80% agree on we are heading towards climate disaster
Yet 72% feel they are already doing all they can.
This conflict puts increasing pressure on brands to guide, nudge, and support.

“Without proof, it’s just poetry.”
Nature+ initiatives offer ways for brands to engage in exactly that:
· forests restored
· habitats protected
· species supported
· rivers cleaned
· trails repaired
These outcomes are tangible. They build credibility. They earn trust. Which is why, increasingly, Nature+ is becoming a brand KPI, not just a sustainability measure.
The Risk Landscape: Why Nature Loss Is a Business Risk
In the talk, we mapped out the three types of risks brands face as nature degrades:

Physical risks
Extreme weather, water scarcity, loss of wild spaces.
Transitional risks
New legislation, rising consumer demands, and nature disconnection.
Systemic risks
The unavoidable truth: There is no business on a dead planet.
Brands that respond to this build resilience, relevance, and long-term advantage.
The Nature+ Mind Map: A Tool for Turning Complexity Into Clarity
While it wasn’t part of our presentation, one resource from the Sustainability Hub at ISPO worth checking out was the Nature+ Mindmap, developed by Greenroom Voice and EOCA.

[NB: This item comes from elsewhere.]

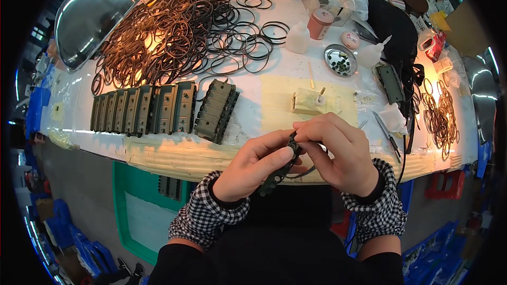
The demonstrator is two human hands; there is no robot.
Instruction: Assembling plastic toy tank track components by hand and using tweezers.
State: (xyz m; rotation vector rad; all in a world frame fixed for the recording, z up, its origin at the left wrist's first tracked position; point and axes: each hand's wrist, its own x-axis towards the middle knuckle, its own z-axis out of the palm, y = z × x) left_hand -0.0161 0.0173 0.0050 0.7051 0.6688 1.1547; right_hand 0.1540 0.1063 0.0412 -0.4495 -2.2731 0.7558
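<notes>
At the table's front edge my left hand [253, 166] is closed around a dark green toy tank chassis [271, 183] with small wheels along its side. The chassis is tilted, and the fingers cover much of it. My right hand [340, 153] pinches at its far end, where a black rubber track [304, 174] loops out below the fingers. What exactly the right fingertips grip is partly hidden. To the left stands a row of similar green chassis [142, 108] on edge. One more chassis [215, 111] leans apart at the row's right end.
Behind the row lies a big heap of rubber tracks [174, 37]; a smaller heap [441, 119] is at right. A yellowish block [306, 102], a metal dish [327, 55] of small dark parts, white squeeze bottles [298, 38] and a thin pointed tool [388, 134] surround the hands. Below sits a green bin [120, 206].
</notes>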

This tool gives brands a holistic yet deep understanding of: (my own interpretation; to get the full picture, reach out to Greenroom Voice or EOCA)
· where their business intersects with nature
· what risks and dependencies exist
· how Nature+ links to consumer expectations
· what kinds of actions create real impact
· how to move from awareness to action
It’s a very practical framework available today for navigating Nature+
And on a personal note: I was genuinely happy to see that some insights from the Above The Clouds Future Series had been included (in a small way, but happy to contribute) within the mind-map’s structure. Greenroom Voice and EOCA did the hard work here.But seeing the Future Series contribute, even modestly, meant a lot.
If you’re serious about understanding Nature+ beyond slogans, this tool is worth exploring. Reach out to Greenroom Voice or EOCA for this.
From Challenge to Opportunity: How Brands Can Act Now
We closed the session with a simple framework for brands ready to take the next step, the five Nature+ starting points.
Define Your Nature+ Opportunity
Map where your brand intersects with nature, through supply chains, product use, or consumer experience. Start where your impact is real and relevant.
Know Your Consumer Tensions
Use insight to decode the emotional “itch” your consumers feel. Tap into their desires for action, not perfection, and speak to both heart and habit.
Turn Risk into Strategy
See biodiversity loss not only as a threat but a future-proofing lens. Link physical, transitional, and systemic risks to business opportunities across departments.
Move From Claims to Commitments & Edu-tainment
Ditch generic sustainability slogans. Align with authentic causes, support ecosystem-focused initiatives, and show your actions in progress—not just in policy.
Collaborate to Go Further
Partner with NGOs like EOCA and insight partners like Above the Clouds. No solos, no silos; change happens faster when you share the load and the story.
If you want to take the next step
Reach out to EOCA
If you want support structuring or launching a Nature+ initiative, EOCA brings two decades of experience enabling brand-funded conservation projects around the world.
Or reach out to Above The Clouds
If you want to decode your consumer tensions, understand your Nature+ opportunity, or turn insight into strategy, this is exactly what my Creative & Strategic Sprints are built for.
If you missed the ISPO session or want to refresh your memory, I hope this recap gives you a snack-portion of what we explored on stage.
If your business relies on nature, then investing in nature is a business strategy.